Thinking further about your example about driverless cars being able to handle the road but being flummoxed by the hand gestures of other drivers, a few things occur to me. First of all, if this is presented as an example of a domain that is ultimately indecipherable to AI, then I think that is very unlikely. A few years ago there was real debate about whether AI would ever be able to distinguish a cat from a dog. Some said the task was simply too complicated and AI would not manage it for many decades to come, if ever. Yet that barrier was overcome very swiftly, and now AI cannot only distinguish cats from dogs, it can identify many thousands of species that no single human can identify. It can distinguish human individuals from their faces or parts of their faces, and much, much more, far beyond the capability of humans. In a few short years we’ve gone from AI that can’t tell a cat from a dog to AI that is much better at identifying at categorising objects in general from visual input than any human.
Therefore, the fact that driverless cars can’t seem to understand human hand gestures is probably simply indicative of the fact that the models have not yet been pointed in that direction. If AI is set the task of analysing a large dataset of hand gestures then it will very rapidly become better than humans at identifying and responding effectively to hand gestures. Plus other physical/visual cues that humans are aware of, such as a car slowing down, speeding, peeking out, hesitating, and everything else, plus sounds and smells and so on. None of these inputs are inherently beyond the capability of AI to categorise and respond to effectively. It’s just a matter of turning the attention of AI in that direction in the first place.

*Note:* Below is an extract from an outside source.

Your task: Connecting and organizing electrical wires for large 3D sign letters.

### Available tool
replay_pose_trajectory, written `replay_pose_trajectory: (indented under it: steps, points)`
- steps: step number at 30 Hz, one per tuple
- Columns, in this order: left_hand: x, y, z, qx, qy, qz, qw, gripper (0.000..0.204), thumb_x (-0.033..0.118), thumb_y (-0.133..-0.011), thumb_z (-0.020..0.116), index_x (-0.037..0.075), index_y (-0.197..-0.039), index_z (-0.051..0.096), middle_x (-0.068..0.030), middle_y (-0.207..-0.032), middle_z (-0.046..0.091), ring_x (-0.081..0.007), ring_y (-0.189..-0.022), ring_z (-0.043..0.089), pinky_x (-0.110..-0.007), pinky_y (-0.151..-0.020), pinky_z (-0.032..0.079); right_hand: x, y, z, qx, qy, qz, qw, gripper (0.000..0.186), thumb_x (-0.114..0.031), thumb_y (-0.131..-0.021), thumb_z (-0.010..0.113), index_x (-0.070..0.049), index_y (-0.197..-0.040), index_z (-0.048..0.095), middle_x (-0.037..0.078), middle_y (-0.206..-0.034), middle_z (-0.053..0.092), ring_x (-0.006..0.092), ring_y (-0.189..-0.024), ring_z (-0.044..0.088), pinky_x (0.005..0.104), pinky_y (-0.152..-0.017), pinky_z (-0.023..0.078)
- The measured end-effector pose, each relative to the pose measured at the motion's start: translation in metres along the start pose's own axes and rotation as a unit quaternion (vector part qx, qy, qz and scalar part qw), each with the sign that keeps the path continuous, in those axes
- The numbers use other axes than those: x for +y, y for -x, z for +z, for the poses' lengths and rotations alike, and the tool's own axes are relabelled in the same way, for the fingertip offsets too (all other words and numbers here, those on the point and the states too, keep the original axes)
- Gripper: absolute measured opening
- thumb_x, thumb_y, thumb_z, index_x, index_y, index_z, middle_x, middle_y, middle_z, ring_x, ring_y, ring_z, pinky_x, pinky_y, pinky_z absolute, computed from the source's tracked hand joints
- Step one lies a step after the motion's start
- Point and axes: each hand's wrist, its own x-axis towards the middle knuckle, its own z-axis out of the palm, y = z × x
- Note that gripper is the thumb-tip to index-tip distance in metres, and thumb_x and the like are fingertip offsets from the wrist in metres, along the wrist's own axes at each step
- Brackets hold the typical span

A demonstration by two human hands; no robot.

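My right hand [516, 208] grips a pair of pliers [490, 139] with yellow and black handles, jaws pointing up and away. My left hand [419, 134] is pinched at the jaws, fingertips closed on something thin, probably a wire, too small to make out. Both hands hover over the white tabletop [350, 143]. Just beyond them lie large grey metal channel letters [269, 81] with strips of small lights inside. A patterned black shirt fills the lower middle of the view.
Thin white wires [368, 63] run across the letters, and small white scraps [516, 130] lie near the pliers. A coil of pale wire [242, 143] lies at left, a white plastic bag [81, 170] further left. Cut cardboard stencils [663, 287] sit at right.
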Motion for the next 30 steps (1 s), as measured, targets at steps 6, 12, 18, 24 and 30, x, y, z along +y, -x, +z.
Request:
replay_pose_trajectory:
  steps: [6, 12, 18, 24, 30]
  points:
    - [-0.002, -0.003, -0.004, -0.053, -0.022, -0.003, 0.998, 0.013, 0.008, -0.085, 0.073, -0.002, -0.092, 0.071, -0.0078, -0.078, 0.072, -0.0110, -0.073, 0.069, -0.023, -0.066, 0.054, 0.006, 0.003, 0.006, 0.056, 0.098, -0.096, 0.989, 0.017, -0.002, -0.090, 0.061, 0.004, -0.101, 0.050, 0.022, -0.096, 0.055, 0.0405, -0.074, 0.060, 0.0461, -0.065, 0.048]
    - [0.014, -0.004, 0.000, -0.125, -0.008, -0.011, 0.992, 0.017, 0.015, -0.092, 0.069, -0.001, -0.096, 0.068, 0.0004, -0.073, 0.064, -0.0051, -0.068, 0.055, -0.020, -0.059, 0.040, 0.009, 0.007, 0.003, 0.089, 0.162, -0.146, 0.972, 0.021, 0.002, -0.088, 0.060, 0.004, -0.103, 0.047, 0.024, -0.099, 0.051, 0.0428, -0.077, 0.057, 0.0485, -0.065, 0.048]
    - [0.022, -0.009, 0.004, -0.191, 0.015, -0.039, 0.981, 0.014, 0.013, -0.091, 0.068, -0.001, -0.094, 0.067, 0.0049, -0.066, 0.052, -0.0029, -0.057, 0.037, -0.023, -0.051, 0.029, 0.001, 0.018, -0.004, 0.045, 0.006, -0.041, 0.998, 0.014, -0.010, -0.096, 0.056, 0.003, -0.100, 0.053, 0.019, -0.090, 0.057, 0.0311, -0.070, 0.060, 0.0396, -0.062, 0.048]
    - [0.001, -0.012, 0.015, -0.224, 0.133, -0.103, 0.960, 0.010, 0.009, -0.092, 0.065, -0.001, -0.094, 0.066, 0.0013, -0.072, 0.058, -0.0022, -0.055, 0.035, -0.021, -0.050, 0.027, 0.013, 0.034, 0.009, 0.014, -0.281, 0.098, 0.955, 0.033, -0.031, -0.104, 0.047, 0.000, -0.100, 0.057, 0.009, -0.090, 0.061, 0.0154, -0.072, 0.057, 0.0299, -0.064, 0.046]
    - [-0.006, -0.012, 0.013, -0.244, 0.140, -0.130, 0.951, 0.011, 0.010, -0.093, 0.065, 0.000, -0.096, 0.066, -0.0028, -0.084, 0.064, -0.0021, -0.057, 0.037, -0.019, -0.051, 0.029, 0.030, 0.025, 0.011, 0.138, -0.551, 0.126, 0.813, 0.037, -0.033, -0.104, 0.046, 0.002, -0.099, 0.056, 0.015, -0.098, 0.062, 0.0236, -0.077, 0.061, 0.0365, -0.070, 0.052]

Aha, you might say, there you have it! AI doesn’t even know what to look for unless a human first tells it what to do! That’s true to some extent, but the range of abilities and level of abstraction becomes ever wider, so that humans can give more and more general instructions, and the details can be worked out by AI.
In other words, each time the risk is narrowly defined and effectively completed, humans can step outside the defined area of analysis and ask the AI to move up to the next level of abstraction. In other words you begin by instructing AI to deal with specific situations, but the better it becomes the more general the instructions can be. Starting from telling AI in driverless cars not to collide with other objects, using the rules of the road, then taking into consideration the actions and visual cues of other drivers, all the way up to the point where the AI can be asked to identify all the relevant factors impacting safety in moving vehicles and to optimise for all the relevant factors it identifies.
It can then be asked to analyse its own results recursively in order to identify any safety factors that had been neglected. It can then be instructed to address those factors it identifies in an endless loop, until what you arrive at is a system that copes with all relevant aspects of safely and handles them better than human drivers. This process will probably be very quick because all the gains in knowledge by AI systems can be shared across the network and once learned are never forgotten.